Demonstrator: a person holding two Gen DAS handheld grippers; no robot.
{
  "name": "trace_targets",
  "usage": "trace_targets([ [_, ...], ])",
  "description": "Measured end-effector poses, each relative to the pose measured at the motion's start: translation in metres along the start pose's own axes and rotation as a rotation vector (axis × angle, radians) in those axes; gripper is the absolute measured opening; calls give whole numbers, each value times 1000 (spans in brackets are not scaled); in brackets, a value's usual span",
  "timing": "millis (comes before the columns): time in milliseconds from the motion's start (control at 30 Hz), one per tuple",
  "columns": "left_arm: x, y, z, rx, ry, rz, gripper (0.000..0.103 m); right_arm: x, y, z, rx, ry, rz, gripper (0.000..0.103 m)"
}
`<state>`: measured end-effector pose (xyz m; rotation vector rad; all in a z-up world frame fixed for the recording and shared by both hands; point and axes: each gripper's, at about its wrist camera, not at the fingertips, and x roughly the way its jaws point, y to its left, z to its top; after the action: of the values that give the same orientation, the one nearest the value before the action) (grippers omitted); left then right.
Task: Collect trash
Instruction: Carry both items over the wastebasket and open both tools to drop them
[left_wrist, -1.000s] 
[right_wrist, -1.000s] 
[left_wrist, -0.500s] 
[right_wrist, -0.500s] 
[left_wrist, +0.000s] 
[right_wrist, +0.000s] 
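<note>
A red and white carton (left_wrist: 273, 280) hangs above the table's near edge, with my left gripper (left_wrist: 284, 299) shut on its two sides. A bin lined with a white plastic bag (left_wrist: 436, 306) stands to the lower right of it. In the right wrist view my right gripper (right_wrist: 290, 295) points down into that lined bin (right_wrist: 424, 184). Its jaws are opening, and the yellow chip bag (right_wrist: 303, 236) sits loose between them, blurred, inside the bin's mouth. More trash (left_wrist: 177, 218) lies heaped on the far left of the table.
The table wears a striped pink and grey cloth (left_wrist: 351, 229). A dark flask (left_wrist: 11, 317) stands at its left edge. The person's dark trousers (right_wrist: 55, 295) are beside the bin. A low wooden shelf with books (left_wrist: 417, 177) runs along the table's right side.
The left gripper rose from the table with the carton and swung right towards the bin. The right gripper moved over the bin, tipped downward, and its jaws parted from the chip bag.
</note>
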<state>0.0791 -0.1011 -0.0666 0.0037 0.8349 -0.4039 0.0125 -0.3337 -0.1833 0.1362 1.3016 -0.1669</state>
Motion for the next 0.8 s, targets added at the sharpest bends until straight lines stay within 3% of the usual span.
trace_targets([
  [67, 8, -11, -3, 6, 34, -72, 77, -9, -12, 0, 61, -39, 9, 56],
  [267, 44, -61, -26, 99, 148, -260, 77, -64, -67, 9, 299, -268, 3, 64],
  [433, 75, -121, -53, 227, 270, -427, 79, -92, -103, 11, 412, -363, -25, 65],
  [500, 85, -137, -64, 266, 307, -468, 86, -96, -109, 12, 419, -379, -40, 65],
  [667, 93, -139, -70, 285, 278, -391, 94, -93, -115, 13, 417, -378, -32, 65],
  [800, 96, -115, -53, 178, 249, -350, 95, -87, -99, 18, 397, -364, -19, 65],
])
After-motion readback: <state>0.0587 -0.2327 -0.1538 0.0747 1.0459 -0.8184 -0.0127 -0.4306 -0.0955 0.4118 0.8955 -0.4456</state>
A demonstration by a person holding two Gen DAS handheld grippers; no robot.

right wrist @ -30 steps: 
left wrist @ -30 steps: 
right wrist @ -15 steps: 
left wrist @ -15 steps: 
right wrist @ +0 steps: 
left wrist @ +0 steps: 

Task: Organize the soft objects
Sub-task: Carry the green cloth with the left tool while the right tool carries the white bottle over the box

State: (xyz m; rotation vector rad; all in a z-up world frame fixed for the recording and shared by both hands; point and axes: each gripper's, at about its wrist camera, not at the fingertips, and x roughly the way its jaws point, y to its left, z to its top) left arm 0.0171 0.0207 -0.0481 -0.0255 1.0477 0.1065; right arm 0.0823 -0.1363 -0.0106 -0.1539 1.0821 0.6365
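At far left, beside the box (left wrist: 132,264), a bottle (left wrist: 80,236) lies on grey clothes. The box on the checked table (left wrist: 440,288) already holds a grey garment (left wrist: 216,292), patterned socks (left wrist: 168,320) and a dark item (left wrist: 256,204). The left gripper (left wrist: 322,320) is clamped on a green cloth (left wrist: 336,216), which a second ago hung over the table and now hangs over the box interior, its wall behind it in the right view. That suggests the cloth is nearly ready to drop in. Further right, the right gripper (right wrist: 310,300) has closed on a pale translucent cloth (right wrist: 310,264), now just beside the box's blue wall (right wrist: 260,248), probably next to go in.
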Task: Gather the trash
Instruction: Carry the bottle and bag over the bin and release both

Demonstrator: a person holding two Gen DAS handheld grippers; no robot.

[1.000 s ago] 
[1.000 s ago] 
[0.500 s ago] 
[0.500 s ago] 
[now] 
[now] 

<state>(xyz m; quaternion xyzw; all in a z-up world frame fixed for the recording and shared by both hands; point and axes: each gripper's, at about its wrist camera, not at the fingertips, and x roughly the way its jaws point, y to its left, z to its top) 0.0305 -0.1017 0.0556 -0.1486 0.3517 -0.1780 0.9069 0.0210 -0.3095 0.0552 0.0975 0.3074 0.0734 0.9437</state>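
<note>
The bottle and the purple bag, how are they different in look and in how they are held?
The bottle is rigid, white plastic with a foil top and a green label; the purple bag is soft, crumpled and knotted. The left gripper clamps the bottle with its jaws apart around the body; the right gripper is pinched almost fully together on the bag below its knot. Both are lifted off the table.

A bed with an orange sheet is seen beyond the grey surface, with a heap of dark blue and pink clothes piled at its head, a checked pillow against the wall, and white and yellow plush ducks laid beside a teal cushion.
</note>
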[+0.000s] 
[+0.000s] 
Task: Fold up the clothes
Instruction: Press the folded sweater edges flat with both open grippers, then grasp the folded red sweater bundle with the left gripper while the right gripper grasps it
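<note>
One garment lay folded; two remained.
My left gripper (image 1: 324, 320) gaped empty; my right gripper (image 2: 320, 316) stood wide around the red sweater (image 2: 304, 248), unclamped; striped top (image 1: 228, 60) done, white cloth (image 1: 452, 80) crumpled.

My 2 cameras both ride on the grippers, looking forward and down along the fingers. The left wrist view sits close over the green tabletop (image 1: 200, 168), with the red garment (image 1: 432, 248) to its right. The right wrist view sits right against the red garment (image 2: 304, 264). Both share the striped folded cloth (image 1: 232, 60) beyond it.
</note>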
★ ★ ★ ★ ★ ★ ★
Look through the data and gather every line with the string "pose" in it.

→ TASK RESPONSE
  "description": "Measured end-effector poses, each relative to the pose measured at the motion's start: translation in metres along the start pose's own axes and rotation as a rotation vector (axis × angle, radians) in those axes; gripper is the absolute measured opening; calls give whole numbers, each value times 1000 (spans in brackets are not scaled); in brackets, a value's usual span",
`<state>`: measured end-effector pose (xyz m; rotation vector rad; all in a z-up world frame fixed for the recording and shared by both hands; point and axes: each gripper's, at about its wrist camera, not at the fingertips, and x roughly the way its jaws point, y to its left, z to its top; after the action: of the values that give the same orientation, the one nearest the value before the action) (grippers omitted); left then right.

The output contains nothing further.